An exact copy of all the data below is required.

### [Dataset content]
/---
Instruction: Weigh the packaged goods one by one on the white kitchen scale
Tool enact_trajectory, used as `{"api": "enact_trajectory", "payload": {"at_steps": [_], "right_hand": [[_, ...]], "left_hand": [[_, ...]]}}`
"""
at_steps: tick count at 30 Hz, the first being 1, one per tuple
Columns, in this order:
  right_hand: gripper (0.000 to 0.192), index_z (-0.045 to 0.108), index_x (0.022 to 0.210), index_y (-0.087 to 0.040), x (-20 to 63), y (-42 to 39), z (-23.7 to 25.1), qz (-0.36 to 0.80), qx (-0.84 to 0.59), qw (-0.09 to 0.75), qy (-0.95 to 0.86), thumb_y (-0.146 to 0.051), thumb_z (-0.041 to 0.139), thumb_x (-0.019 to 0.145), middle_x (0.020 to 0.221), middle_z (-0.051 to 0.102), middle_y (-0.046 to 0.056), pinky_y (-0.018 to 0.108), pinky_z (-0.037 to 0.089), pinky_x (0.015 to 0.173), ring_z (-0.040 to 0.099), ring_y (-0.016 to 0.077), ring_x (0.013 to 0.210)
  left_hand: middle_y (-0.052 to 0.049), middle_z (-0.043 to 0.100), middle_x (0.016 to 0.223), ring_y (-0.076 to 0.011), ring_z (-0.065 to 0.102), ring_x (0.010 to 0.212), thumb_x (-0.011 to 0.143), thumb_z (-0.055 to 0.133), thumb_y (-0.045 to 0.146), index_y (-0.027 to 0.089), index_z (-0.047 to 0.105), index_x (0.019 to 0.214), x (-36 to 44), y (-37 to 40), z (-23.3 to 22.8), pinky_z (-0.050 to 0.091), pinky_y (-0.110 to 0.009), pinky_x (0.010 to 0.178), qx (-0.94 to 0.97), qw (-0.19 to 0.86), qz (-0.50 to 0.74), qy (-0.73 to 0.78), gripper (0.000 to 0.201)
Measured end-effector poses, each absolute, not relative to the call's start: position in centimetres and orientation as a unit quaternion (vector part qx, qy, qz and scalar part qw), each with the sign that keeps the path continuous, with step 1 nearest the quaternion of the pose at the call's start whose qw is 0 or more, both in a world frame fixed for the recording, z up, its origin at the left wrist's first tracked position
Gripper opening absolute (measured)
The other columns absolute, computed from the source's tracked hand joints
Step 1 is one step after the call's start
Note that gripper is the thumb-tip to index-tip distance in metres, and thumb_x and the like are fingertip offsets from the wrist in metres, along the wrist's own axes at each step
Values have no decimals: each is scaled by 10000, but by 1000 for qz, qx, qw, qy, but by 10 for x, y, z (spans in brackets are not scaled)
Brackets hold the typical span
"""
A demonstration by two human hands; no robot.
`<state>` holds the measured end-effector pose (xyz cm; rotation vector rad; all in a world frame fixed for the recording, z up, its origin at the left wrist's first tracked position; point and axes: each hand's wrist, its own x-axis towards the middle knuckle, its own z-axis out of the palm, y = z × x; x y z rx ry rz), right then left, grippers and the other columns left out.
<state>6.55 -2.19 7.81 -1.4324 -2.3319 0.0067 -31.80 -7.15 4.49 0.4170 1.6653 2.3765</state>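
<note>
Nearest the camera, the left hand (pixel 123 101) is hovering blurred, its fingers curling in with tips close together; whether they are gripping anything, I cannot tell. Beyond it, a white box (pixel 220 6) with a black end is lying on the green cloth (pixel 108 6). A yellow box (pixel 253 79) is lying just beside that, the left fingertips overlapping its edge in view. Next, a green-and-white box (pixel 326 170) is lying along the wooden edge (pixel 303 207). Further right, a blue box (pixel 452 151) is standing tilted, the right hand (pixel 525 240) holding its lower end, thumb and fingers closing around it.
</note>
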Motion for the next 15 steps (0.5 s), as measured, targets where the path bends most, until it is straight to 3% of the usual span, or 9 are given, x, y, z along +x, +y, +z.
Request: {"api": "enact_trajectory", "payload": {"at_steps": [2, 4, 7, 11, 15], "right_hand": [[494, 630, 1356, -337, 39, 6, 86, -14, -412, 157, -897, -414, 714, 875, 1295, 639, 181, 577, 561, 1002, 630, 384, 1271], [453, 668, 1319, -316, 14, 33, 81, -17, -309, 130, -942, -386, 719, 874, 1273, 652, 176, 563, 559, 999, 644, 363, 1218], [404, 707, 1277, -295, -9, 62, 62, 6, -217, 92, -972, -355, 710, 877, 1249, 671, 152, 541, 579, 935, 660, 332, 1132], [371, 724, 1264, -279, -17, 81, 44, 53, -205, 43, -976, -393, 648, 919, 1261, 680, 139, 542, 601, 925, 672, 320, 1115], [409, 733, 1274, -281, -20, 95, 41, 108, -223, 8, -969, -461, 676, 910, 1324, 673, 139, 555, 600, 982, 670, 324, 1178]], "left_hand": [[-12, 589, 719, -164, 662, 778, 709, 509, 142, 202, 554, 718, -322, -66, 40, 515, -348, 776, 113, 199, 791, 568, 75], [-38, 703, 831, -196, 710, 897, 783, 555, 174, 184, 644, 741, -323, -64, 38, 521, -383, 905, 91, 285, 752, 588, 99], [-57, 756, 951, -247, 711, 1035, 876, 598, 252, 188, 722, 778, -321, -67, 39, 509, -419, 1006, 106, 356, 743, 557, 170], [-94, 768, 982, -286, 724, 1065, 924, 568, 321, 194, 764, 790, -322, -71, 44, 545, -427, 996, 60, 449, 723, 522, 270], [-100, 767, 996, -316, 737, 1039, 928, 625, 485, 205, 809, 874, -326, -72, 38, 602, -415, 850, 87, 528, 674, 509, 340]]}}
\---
### [Task solution]
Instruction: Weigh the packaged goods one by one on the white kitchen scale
Tool enact_trajectory, used as `{"api": "enact_trajectory", "payload": {"at_steps": [_], "right_hand": [[_, ...]], "left_hand": [[_, ...]]}}`
"""
at_steps: tick count at 30 Hz, the first being 1, one per tuple
Columns, in this order:
  right_hand: gripper (0.000 to 0.192), index_z (-0.045 to 0.108), index_x (0.022 to 0.210), index_y (-0.087 to 0.040), x (-20 to 63), y (-42 to 39), z (-23.7 to 25.1), qz (-0.36 to 0.80), qx (-0.84 to 0.59), qw (-0.09 to 0.75), qy (-0.95 to 0.86), thumb_y (-0.146 to 0.051), thumb_z (-0.041 to 0.139), thumb_x (-0.019 to 0.145), middle_x (0.020 to 0.221), middle_z (-0.051 to 0.102), middle_y (-0.046 to 0.056), pinky_y (-0.018 to 0.108), pinky_z (-0.037 to 0.089), pinky_x (0.015 to 0.173), ring_z (-0.040 to 0.099), ring_y (-0.016 to 0.077), ring_x (0.013 to 0.210)
  left_hand: middle_y (-0.052 to 0.049), middle_z (-0.043 to 0.100), middle_x (0.016 to 0.223), ring_y (-0.076 to 0.011), ring_z (-0.065 to 0.102), ring_x (0.010 to 0.212), thumb_x (-0.011 to 0.143), thumb_z (-0.055 to 0.133), thumb_y (-0.045 to 0.146), index_y (-0.027 to 0.089), index_z (-0.047 to 0.105), index_x (0.019 to 0.214), x (-36 to 44), y (-37 to 40), z (-23.3 to 22.8), pinky_z (-0.050 to 0.091), pinky_y (-0.110 to 0.009), pinky_x (0.010 to 0.178), qx (-0.94 to 0.97), qw (-0.19 to 0.86), qz (-0.50 to 0.74), qy (-0.73 to 0.78), gripper (0.000 to 0.201)
Measured end-effector poses, each absolute, not relative to the call's start: position in centimetres and orientation as a unit quaternion (vector part qx, qy, qz and scalar part qw), each with the sign that keeps the path continuous, with step 1 nearest the quaternion of the pose at the call's start whose qw is 0 or more, both in a world frame fixed for the recording, z up, its origin at the left wrist's first tracked position
Gripper opening absolute (measured)
The other columns absolute, computed from the source's tracked hand joints
Step 1 is one step after the call's start
Note that gripper is the thumb-tip to index-tip distance in metres, and thumb_x and the like are fingertip offsets from the wrist in metres, along the wrist's own axes at each step
Values have no decimals: each is scaled by 10000, but by 1000 for qz, qx, qw, qy, but by 10 for x, y, z (spans in brackets are not scaled)
Brackets hold the typical span
"""
A demonstration by two human hands; no robot.
`<state>` holds the measured end-effector pose (xyz cm; rotation vector rad; all in a world frame fixed for the recording, z up, its origin at the left wrist's first tracked position; point and axes: each hand's wrist, its own x-axis towards the middle knuckle, its own z-axis out of the palm, y = z × x; x y z rx ry rz), right then left, grippers and the other columns left out.
<state>6.55 -2.19 7.81 -1.4324 -2.3319 0.0067 -31.80 -7.15 4.49 0.4170 1.6653 2.3765</state>
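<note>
Nearest the camera, the left hand (pixel 123 101) is hovering blurred, its fingers curling in with tips close together; whether they are gripping anything, I cannot tell. Beyond it, a white box (pixel 220 6) with a black end is lying on the green cloth (pixel 108 6). A yellow box (pixel 253 79) is lying just beside that, the left fingertips overlapping its edge in view. Next, a green-and-white box (pixel 326 170) is lying along the wooden edge (pixel 303 207). Further right, a blue box (pixel 452 151) is standing tilted, the right hand (pixel 525 240) holding its lower end, thumb and fingers closing around it.
</note>
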Motion for the next 15 steps (0.5 s), as measured, targets where the path bends most, until it is straight to 3% of the usual span, or 9 are given, x, y, z along +x, +y, +z.
Request: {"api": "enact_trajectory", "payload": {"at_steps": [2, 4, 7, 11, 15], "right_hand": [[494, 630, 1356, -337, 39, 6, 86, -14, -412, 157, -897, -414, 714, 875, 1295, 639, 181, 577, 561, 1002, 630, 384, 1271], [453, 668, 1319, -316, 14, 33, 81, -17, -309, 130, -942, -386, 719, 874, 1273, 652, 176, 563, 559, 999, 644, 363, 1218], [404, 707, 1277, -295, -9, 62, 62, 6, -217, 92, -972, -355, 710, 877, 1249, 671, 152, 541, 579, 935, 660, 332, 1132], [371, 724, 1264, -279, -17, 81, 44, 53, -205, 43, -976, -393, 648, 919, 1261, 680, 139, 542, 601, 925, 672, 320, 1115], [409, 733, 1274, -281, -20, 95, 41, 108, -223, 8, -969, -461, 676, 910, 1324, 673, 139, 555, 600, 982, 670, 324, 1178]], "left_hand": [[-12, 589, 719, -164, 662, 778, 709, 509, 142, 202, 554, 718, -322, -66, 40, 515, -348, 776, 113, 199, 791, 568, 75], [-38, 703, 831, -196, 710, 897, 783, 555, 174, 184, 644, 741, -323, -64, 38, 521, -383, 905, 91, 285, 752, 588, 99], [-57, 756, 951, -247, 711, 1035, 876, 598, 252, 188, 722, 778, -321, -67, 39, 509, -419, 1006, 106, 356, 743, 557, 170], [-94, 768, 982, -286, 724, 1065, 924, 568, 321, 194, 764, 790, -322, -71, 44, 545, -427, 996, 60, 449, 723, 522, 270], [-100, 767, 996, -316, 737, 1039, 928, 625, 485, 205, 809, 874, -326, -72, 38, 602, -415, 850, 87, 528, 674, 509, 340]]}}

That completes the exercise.